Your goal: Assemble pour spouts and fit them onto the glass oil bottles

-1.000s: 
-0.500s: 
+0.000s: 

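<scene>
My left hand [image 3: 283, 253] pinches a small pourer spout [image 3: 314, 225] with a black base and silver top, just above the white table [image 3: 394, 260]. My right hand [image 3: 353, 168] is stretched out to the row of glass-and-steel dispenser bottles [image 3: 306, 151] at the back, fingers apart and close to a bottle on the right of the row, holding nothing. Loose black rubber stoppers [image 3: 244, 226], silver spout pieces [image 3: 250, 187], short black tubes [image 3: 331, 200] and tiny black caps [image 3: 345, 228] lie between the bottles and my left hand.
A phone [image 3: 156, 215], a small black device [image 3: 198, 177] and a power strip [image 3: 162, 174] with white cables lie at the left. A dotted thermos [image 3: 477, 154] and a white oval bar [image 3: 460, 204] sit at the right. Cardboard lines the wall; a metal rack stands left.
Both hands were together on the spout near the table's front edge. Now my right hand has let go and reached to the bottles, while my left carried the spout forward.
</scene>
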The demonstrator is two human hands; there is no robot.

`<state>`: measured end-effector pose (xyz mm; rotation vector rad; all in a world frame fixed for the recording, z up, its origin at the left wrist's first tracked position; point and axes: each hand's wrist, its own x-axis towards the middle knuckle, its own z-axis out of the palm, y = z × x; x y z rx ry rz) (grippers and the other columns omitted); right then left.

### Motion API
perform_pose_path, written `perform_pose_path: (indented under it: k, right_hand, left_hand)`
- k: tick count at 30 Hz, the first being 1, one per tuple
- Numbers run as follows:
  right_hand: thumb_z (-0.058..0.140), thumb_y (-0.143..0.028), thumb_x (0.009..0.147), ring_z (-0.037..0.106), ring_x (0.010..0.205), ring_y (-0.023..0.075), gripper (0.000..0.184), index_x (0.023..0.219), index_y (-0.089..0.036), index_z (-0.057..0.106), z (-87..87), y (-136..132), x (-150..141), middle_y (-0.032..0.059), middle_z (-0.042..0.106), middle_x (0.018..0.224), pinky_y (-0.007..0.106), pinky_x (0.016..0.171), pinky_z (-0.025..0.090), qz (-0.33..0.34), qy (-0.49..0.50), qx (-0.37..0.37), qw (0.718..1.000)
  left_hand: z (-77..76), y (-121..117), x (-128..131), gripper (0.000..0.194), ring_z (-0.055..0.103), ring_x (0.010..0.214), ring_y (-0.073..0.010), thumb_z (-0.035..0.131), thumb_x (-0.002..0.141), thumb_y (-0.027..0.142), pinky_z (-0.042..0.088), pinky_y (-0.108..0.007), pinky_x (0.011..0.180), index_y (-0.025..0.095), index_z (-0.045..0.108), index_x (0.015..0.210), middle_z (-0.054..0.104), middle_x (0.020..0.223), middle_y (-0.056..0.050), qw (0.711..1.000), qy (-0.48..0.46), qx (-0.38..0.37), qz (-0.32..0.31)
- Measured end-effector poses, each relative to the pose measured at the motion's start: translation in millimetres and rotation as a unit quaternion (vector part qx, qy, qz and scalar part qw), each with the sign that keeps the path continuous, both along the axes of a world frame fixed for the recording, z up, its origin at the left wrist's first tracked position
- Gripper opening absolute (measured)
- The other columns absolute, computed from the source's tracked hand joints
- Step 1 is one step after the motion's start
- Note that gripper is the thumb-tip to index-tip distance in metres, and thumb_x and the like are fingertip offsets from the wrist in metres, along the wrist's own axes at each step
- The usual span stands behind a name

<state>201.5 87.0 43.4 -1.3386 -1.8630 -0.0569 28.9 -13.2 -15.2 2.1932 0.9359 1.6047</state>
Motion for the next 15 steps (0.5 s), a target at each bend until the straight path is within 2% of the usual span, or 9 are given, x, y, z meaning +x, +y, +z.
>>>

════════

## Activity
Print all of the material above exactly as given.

## Result of this exercise
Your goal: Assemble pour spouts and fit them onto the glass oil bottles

-1.000s: 
-0.500s: 
+0.000s: 

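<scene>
My left hand [image 3: 283, 253] pinches a small pourer spout [image 3: 314, 225] with a black base and silver top, just above the white table [image 3: 394, 260]. My right hand [image 3: 353, 168] is stretched out to the row of glass-and-steel dispenser bottles [image 3: 306, 151] at the back, fingers apart and close to a bottle on the right of the row, holding nothing. Loose black rubber stoppers [image 3: 244, 226], silver spout pieces [image 3: 250, 187], short black tubes [image 3: 331, 200] and tiny black caps [image 3: 345, 228] lie between the bottles and my left hand.
A phone [image 3: 156, 215], a small black device [image 3: 198, 177] and a power strip [image 3: 162, 174] with white cables lie at the left. A dotted thermos [image 3: 477, 154] and a white oval bar [image 3: 460, 204] sit at the right. Cardboard lines the wall; a metal rack stands left.
Both hands were together on the spout near the table's front edge. Now my right hand has let go and reached to the bottles, while my left carried the spout forward.
</scene>
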The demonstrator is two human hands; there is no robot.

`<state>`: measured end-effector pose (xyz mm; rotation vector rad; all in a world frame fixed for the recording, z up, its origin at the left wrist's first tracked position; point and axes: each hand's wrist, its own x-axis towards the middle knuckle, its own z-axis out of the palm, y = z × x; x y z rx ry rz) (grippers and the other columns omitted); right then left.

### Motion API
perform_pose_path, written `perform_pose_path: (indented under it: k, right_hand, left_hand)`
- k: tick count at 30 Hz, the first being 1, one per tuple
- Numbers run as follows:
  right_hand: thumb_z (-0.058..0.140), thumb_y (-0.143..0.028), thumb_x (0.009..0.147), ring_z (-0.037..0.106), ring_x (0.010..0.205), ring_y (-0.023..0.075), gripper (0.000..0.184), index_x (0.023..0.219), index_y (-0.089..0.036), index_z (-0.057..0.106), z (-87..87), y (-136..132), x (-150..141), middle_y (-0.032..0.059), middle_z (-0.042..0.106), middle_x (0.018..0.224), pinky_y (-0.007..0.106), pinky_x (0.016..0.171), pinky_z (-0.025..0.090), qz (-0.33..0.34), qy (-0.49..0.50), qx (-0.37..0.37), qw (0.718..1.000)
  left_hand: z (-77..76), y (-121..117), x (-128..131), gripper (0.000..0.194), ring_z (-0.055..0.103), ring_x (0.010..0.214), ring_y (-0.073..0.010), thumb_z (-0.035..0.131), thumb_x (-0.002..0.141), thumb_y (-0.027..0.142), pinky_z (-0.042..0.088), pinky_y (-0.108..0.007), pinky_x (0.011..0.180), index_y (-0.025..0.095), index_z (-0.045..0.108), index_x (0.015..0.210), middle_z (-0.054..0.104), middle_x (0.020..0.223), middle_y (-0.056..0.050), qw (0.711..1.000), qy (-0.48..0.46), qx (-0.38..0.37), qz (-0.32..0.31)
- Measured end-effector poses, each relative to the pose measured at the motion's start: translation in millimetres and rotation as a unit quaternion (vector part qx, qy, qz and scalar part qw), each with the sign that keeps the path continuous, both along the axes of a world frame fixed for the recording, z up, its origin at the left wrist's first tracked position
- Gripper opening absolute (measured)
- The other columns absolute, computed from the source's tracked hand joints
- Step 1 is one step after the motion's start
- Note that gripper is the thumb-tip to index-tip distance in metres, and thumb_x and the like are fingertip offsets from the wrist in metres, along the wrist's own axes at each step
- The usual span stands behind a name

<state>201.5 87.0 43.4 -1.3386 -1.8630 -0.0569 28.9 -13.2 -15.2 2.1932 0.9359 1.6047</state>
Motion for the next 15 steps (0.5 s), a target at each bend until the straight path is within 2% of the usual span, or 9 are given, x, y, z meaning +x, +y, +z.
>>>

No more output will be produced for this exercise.